Minim Konflik dengan Pasangan, Tanda Hubungan Baik-baik Saja
Ketika sebagian orang mempertanyakan hubungannya jika jarang bertengkar, Klapow menyatakan hal itu justru menunjukkan komunikasi yang baik. Artinya, pasangan mampu mengomunikasikan keinginan, kebutuhan, dan opininya, dengan cara yang dapat diterima satu sama lain.
Cara penyampaian yang dimaksud adalah secara jujur, dapat dipercaya, dan menekankan untuk saling belajar dari informasi yang disampaikan—bukan perkara siapa yang paling benar ketika berpendapat.
“Setiap pasangan menghadapi perbedaan. Bagaimana mereka mengelola supaya tidak menjadi pertengkaran adalah kuncinya,” terang Klapow.
Kendati demikian, ada juga pasangan yang tidak berselisih lantaran menghindari persoalan. Perilaku ini justru mengarah pada miskomunikasi, kesalahan persepsi, dan berdampak pada kualitas hubungan—karena berusaha menjauhi pasangannya.
Terdapat beberapa hal yang dapat kamu tanyakan, apabila keadaan tersebut yang dihadapi.
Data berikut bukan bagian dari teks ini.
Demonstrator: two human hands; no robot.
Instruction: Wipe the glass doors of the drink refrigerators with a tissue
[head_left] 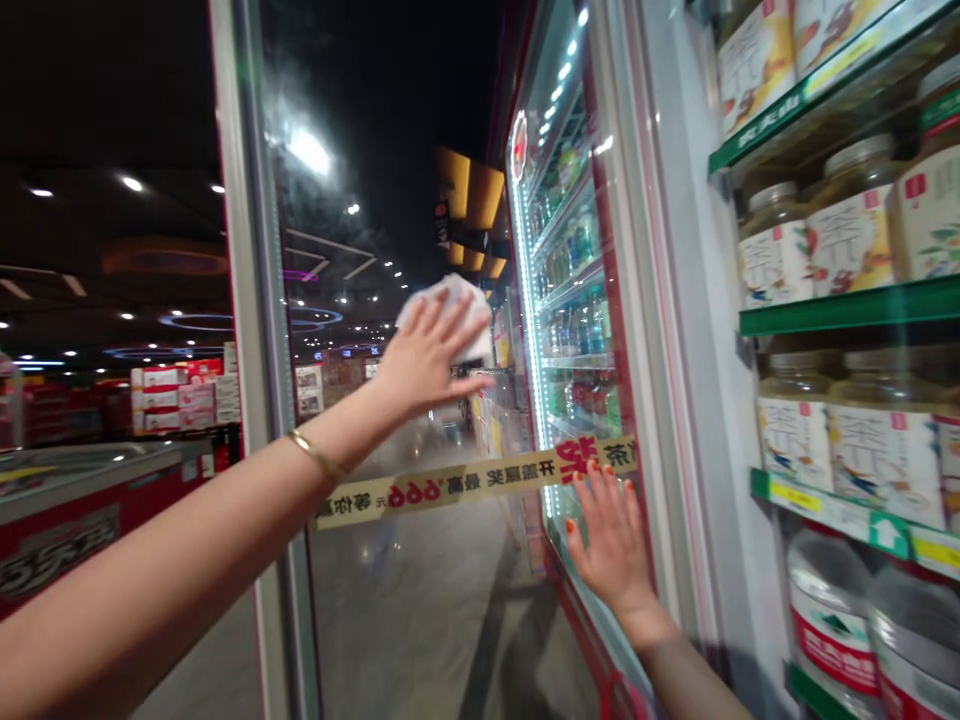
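Observation:
An open glass fridge door (420,560) stands in front of me, fogged in its upper part. My left hand (424,355) presses a white cloth (461,305) flat against the glass, fingers stretched out over it. A thin gold bangle sits on that wrist. My right hand (611,535) lies flat and spread on the lower right of the glass, beside the door's red edge. A yellow paper strip (450,490) with red print runs across the door between the two hands.
Fridge shelves (855,305) at right hold labelled jars above and large water bottles (840,620) below. More lit fridge doors (570,290) run down the aisle. A red chest freezer (82,500) and stacked boxes stand at left.

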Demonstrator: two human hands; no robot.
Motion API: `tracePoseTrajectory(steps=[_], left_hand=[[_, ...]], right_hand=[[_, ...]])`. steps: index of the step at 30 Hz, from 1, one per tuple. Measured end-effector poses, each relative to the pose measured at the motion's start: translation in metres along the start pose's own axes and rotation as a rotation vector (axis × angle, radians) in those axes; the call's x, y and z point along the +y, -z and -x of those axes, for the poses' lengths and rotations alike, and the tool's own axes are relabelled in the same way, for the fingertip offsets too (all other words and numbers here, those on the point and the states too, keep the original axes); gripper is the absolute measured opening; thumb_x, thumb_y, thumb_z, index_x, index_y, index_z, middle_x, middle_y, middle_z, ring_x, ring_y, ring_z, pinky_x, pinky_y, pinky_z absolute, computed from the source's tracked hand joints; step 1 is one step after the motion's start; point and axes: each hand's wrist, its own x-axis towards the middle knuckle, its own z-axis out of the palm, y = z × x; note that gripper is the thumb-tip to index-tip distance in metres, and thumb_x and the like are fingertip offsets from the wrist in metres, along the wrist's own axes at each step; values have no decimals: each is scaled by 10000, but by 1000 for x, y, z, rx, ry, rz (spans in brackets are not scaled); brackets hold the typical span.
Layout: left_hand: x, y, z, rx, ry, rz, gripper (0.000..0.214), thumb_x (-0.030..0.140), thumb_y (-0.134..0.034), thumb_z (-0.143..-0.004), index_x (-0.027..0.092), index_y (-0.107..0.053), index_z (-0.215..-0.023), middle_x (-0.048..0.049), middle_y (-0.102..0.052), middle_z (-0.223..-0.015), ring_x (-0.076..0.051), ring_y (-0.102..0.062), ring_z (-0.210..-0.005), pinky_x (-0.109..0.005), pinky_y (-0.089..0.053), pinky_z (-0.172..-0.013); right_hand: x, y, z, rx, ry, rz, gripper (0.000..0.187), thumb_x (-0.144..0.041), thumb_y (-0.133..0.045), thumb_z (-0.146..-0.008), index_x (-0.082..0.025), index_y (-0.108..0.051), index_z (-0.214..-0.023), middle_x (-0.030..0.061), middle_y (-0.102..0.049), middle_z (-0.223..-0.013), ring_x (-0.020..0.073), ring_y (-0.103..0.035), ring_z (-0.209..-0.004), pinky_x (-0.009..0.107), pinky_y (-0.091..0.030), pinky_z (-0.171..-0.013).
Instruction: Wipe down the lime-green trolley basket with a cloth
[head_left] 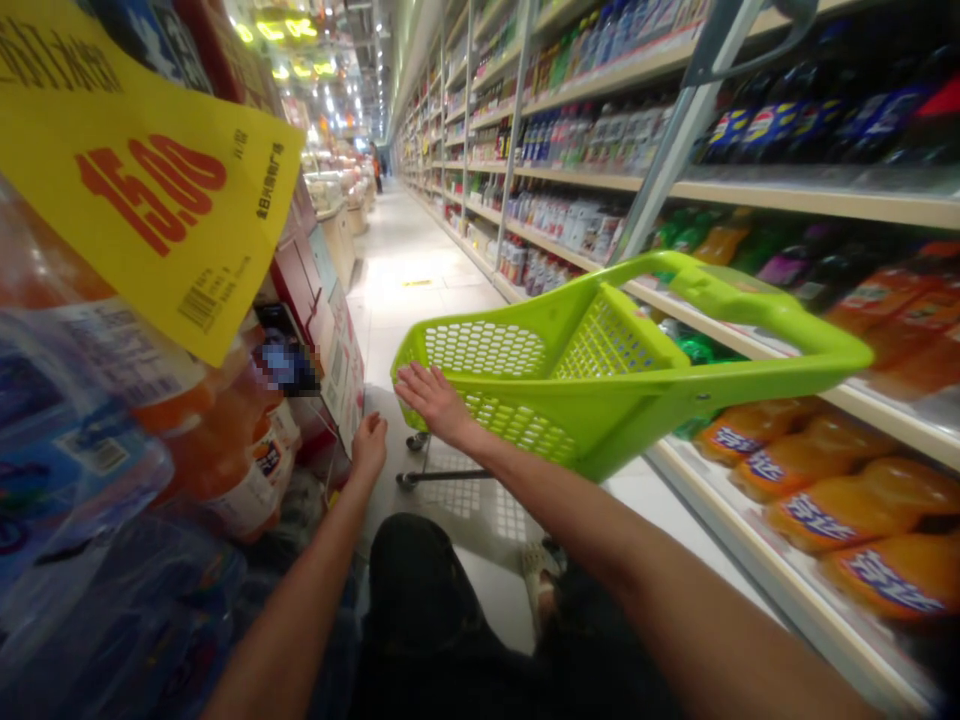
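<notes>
- Beside the drink shelves (pixel 810 197) stands a green cart (pixel 630 425), orange bottles (pixel 817 515) low behind it; opposite, bottle packs (pixel 240 465) crowd close under a yellow price sign (pixel 172 190).
- The right hand (pixel 436 402) lies on the cart's front end, fingers spread; the left hand (pixel 367 447) hangs apart, fingers curled, whether around anything I can't tell.
- Pale floor (pixel 397 275) stretches toward a distant person (pixel 376 168).

There are two hands (pixel 370 445) (pixel 435 402), one green shopping cart (pixel 645 405) and one yellow price sign (pixel 154 205).

Pale tiled floor (pixel 420 235) beside tall shelving (pixel 787 200)
</notes>
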Motion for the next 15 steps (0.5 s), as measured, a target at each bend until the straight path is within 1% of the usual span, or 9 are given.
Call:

Misalnya mencari tahu, adakah topik, situasi, atau permasalahan yang tidak terselesaikan. Kemudian, apakah menghindari perselisihan lantaran khawatir dengan respons pasangan. Atau mungkin enggan berdebat karena tidak peduli lagi untuk mencoba berkomunikasi.
Jika minimnya perselisihan dalam relasimu terjadi karena menghindari konflik, artinya ada permasalahan komunikasi dengan pasangan yang perlu diselesaikan. Setidaknya dibicarakan baik-baik. Tujuannya bukan hanya mencari solusi, melainkan meningkatkan kualitas dan intimasi hubungan.